In the post-Brown v. Board of Education era, the district received its desegregation lawsuit in 1965, filed by black parents, on behalf of 131 children protesting racial segregation in the district. The case took over 62 years to resolve, and unlike many Southern school districts, the Cleveland School District never consolidated its white and black schools, which until then were actually segregated by law. In 1969 Cleveland High School, historically a White school, opened admission to black students. About 1,000 white people protested at the time Black students were legally allowed to enroll in White schools.
Up to 2016 there were racial demographic differences remaining in the district's schools, with those west of the former railroad tracks having a whiter student body. The district had two sets of secondary schools: a middle school and a high school that were historically white, and a middle school and a high school that were all-black. Margaret Green Junior High School and Cleveland High were historically White, and by 2015 had populations evenly divided between Black and White students. D.M. Smith Middle School and East Side High School had all black student populations. Sharon Lerner of The Atlantic wrote that "As a result, Cleveland has some of the most integrated —and some of the most segregated—public schools in the region." Beginning in 1990 the district made many failed attempts, including a freedom of choice enrollment program allowing any student to enroll in any school with his/her grade level, International Baccalaureate programs, and magnet programs, to encourage White students to enroll in almost all-black schools, but these plans did not work.
The U.S. Justice Department, in 2011, argued that the Cleveland School District had failed to properly integrate the system, reviving the discrimination suit from a dormant state. Until the conclusion of the desegregation case the school district had been proposing to continue operating the two sets of secondary schools with "Freedom of Choice" and magnet programs, although one of its two desegregation programs did advocate merging the middle schools. The U.S. Department of Justice advocated consolidating the schools, arguing that the voluntary programs were not effective and that the black schools were disadvantaged. Part of the resistance against consolidation stemmed from fear that the integrated schools would suffer from white flight if consolidation happened. Jim Tims, a former member of the Cleveland School Board, stated that by consolidating the schools the single high school would be about 30% white, and that since White people do not wish to be "a small minority" they would engage in white flight and enroll in nearby majority white private schools. The school district also argued that more spaces would be available for extracurricular activities if two high schools remained open in Cleveland.

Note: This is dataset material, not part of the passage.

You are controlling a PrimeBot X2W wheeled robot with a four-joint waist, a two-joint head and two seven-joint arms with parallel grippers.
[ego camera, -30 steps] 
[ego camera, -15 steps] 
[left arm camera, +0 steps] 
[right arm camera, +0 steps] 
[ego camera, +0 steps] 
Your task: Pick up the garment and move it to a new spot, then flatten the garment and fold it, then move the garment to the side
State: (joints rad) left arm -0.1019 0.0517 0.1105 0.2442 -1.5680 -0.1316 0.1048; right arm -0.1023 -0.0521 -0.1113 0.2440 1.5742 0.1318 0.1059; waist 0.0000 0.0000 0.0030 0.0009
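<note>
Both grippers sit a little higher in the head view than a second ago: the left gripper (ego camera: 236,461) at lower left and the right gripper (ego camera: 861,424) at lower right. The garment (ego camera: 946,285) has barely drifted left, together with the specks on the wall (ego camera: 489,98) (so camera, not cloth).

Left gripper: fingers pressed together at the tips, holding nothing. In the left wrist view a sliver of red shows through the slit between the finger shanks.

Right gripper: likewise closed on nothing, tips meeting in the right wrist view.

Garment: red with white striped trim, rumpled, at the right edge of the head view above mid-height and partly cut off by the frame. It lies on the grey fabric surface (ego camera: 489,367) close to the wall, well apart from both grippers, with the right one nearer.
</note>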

In May 2016 the U.S. District Court for the Northern District of Mississippi ordered the school district to consolidate the schools in order to achieve racial integration. Cleveland High School will house all high school students, while the former East Side High School will house all middle school students. In 2017 the consolidations will occur. Also, all elementary schools will go until the 6th grade.

Schools

Secondary schools:
Elementary schools:
Other Campuses:
As of spring 2016 the district had 3,700 students. 66% were black, 30% were white, and 4% were Hispanic and/or Asian.
As of 2016, Margaret Green Middle School had more than 496 students, with 51% of them being black and 43% of them being white. Cleveland High, the historically white high school, was 47% black and 45% white. As of 2016, 99.6% of the 248 students at D.M. Smith Middle School were black, and East Side High, the high school serving the black area, was 100% black. In addition to D.M. Smith and East Side High, Cypress Park and Nailor elementary schools, also located in eastern Cleveland, had enrollments over 95% black. The U.S. Department of Justice hired an investigator who stated in 2009 that the conditions of the almost all-black schools were inferior to the other schools.
The projected enrollment of the consolidated middle school, which will open in 2016, was 692 students, with 71% being black and 26% being white, and the projected enrollment of the high school was 1,098 students, with 63% being black and 32% being white.